The three are Stephen Pagliuca, a managing director at Boston private equity company Bain Capital and co-owner of the Boston Celtics basketball team; former advertising executive Jack Connors, and Stephen Taylor, a former Globe executive and member of the family that sold the Globe to the Times Co for $1.1 billion in 1993.

The Boston Globe's story comes a day after it reported that the Times Co hired Goldman Sachs to try to sell the money-losing paper.

The Times Co also is trying to sell its interest in the holding company that owns the Boston Red Sox baseball team and, according to the Globe, is willing to part with all of its assets in Massachusetts -- a state that has proven to be a financial quagmire for the Times.

Taylor, who lectures about the economics of media and financing at Yale University and runs a small private investment firm called Densefog Group LLC, declined to comment.

Pagliuca and Connors did not immediately respond to requests for comment.
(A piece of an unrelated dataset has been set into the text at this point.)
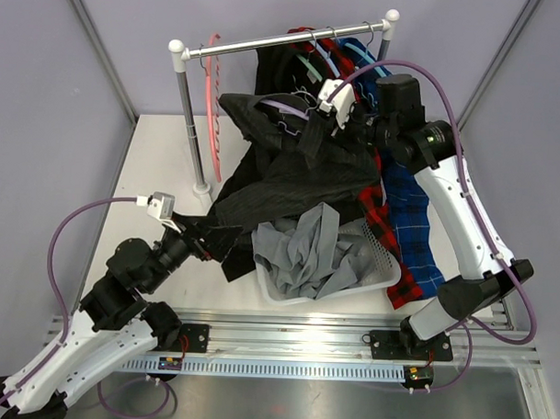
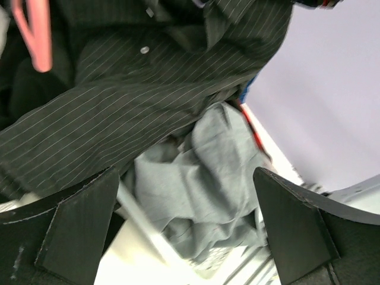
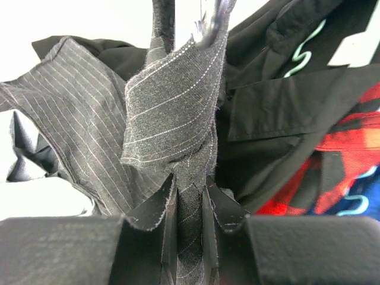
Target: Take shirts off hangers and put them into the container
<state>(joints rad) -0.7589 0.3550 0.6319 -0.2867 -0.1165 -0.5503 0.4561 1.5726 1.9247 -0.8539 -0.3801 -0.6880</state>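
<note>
The right fingers (image 3: 155,208) are nearly closed, pinching a fold of the charcoal pinstriped shirt (image 1: 291,168) between them. The cloth rises from the grip in a twisted band towards a hanger hook that is blurred at the top of the right wrist view. From above, this grip sits high, just under the rail (image 1: 286,42), and the shirt spreads down and to the left from it, with its lower edge draped over the far rim of the basket (image 1: 382,250).

The left fingers (image 2: 77,231) stand wide apart and hold nothing. They sit low over the bench (image 1: 162,169), at the basket's left side, close to the shirt's hanging hem; I cannot tell whether they touch it.

The grey shirt (image 1: 306,252) lies crumpled inside the basket. The red-and-black plaid shirt (image 1: 377,208) and the blue plaid shirt (image 1: 415,228) hang from the rail's right end and trail down beside the basket's right wall. A pink hanger (image 1: 211,97) hangs near the rail's left end, apart from the shirts, and a teal hanger (image 3: 300,50) shows among the dark cloth.
</note>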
Pagliuca, Connors and Taylor are in various stages of reviewing the Globe's finances and getting investors to join their groups, the Globe reported, but added that it does not know if they formally will bid for the paper.
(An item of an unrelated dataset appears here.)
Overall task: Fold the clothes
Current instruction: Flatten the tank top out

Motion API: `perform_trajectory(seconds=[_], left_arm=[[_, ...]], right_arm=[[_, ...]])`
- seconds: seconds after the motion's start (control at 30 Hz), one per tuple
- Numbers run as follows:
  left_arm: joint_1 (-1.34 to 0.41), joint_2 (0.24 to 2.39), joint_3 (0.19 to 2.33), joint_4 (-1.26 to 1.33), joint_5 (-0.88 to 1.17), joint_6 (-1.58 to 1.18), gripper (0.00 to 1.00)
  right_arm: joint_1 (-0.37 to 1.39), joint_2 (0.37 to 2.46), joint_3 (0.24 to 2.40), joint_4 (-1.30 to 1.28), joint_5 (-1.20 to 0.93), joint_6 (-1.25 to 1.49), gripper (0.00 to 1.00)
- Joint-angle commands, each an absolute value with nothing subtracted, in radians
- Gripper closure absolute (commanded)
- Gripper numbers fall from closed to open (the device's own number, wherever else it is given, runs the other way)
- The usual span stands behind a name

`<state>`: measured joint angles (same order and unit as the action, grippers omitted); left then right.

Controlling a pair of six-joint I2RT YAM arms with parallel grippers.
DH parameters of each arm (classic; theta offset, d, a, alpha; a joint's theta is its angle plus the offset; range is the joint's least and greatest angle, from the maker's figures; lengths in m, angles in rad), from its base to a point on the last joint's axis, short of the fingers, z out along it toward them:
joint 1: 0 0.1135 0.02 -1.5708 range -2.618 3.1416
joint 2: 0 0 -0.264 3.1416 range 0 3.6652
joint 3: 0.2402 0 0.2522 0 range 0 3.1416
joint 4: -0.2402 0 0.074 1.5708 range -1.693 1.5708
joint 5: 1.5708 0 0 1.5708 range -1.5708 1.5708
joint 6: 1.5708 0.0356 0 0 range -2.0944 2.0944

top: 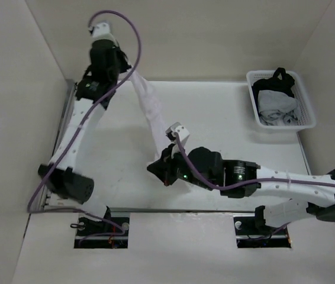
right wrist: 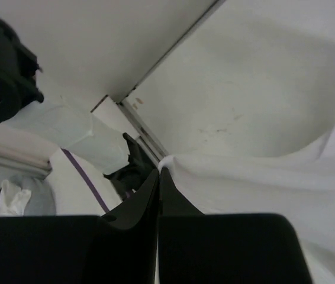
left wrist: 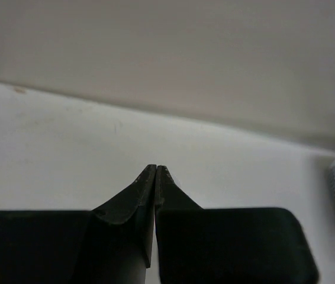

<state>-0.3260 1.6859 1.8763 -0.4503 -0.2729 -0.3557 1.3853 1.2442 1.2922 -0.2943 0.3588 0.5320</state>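
The white table runs out of the overhead view on the near side, behind the arm bases. The clothes are off the table for most of their length, pulled into a narrow twisted white band that slants from the far left down toward the middle, so their shape and any sleeves cannot be made out. In the far right corner the white mesh basket holds a heap of dark and pale laundry, too tangled to tell apart. The left gripper is raised at the band's upper end, jaws pressed together; its own camera shows no cloth past the tips. The right gripper is clamped on the lower end, a fold pinched at its tips
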Motion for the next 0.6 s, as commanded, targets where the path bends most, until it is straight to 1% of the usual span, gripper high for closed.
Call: perform_trajectory(seconds=[0.0, 0.13, 0.2, 0.27, 0.37, 0.47, 0.57], left_arm=[[-0.309, 1.549, 1.824, -0.379, -0.291, -0.36, 1.0], [-0.269, 1.555, 1.883, -0.409, -0.291, -0.351, 1.0], [-0.262, 1.604, 1.963, -0.443, -0.281, -0.342, 1.0], [-0.271, 1.675, 2.037, -0.469, -0.264, -0.322, 1.0], [-0.323, 1.819, 2.117, -0.479, -0.244, -0.302, 1.0], [-0.395, 2.033, 2.251, -0.48, -0.233, -0.267, 1.0], [-0.461, 2.282, 2.44, -0.479, -0.221, -0.244, 0.99]], right_arm=[[1.398, 1.336, 1.396, -0.204, 0.289, 0.462, 1.0], [1.398, 1.41, 1.482, -0.178, 0.29, 0.405, 1.0], [1.398, 1.384, 1.451, -0.157, 0.336, 0.381, 1.0], [1.383, 1.33, 1.35, -0.108, 0.379, 0.373, 1.0], [1.316, 1.249, 1.18, -0.08, 0.394, 0.423, 1.0], [1.192, 1.165, 1.001, -0.061, 0.367, 0.52, 1.0], [1.098, 1.135, 0.861, -0.037, 0.327, 0.589, 1.0]])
Connors in particular has not decided if he will proceed, the Globe said, citing a source familiar with his thinking.

A grinding slow-moving dispute between the Times and its largest union might delay the Globe sale because some potential bidders do not want to inherit a fight, the paper reported.

The Globe is set to record an $85 million operating loss this year and the Times Co has pressed its unions to come up with $20 million in cost cuts.

The Globe's biggest union, the Boston Newspaper Guild, rejected the paper's plan for pay cuts and other concessions to save $10 million. The Times responded by cutting Guild members' pay by 23 percent.